▶ PROBLEM
Quote word for word the lines below, beginning with the first and ending with the one that has "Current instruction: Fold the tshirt". Drop the pictures.

▶ GIVEN RECORDS
#####

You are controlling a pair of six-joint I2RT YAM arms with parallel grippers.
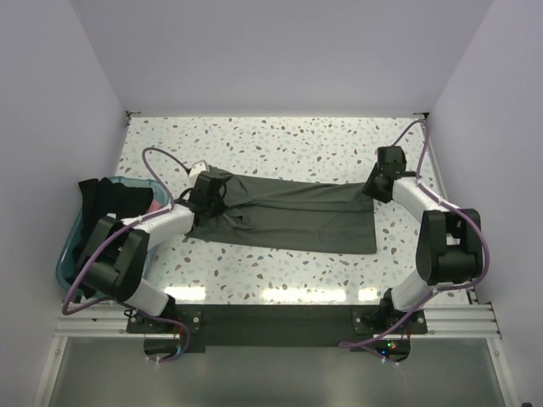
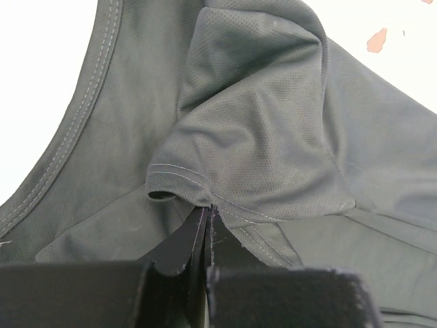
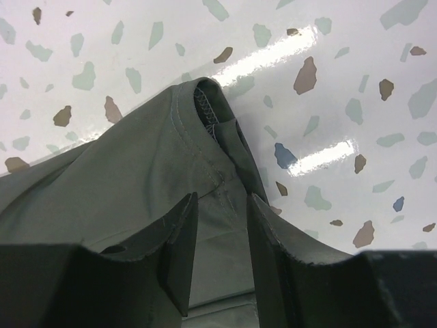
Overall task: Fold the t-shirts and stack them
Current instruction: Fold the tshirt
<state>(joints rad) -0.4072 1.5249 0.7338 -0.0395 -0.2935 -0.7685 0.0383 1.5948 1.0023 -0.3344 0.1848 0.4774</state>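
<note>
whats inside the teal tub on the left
A black shirt is draped over the teal tub's rim, with a bit of pink cloth showing beside it. The left arm and the black shirt cover the rest, so anything deeper cannot be seen.

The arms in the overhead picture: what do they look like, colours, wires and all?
Both the left arm and the right arm are built of chunky black joint blocks linked by white shells. A loose purple cable loops along each. Each base sits on a dark plate bolted to silver rails. Each end effector has two flat black fingers.
</note>
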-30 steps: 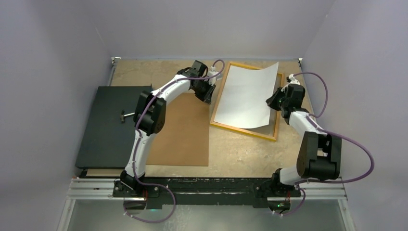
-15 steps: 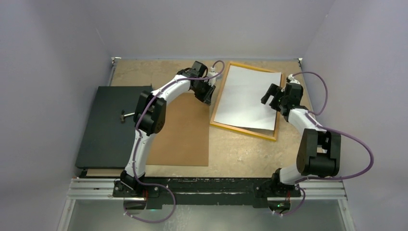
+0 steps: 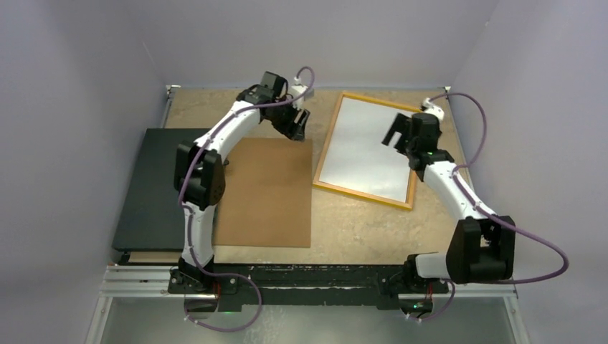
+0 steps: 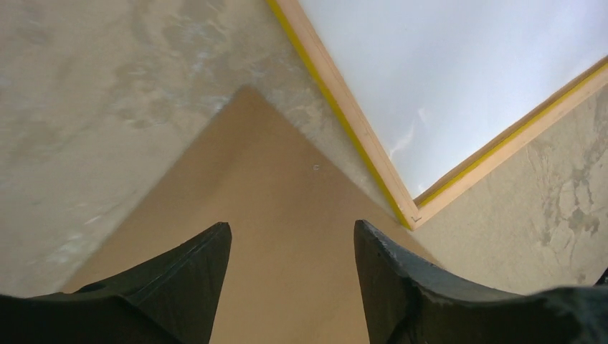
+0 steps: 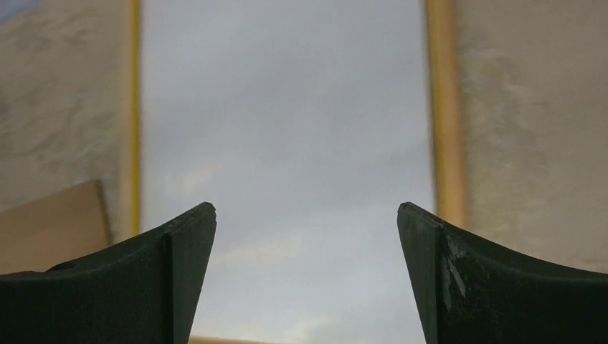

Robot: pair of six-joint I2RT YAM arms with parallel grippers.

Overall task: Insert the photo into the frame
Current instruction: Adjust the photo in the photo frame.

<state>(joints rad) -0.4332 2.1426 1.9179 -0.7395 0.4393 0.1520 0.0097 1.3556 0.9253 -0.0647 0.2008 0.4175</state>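
The flat white photo (image 3: 366,147) lies within the thin rectangular yellow-orange frame (image 3: 358,195). Left hand (image 3: 294,127) and right hand (image 3: 396,135) stand open, empty.

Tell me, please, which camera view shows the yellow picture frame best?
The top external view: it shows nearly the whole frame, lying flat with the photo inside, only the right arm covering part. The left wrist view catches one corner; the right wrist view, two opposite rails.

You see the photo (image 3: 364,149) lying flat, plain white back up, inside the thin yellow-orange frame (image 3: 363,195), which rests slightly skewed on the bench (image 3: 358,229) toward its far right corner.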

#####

▶ OUTPUT
You are controlling a pair of six-joint I2RT YAM arms with parallel grippers.
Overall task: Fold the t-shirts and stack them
Current instruction: Fold the tshirt

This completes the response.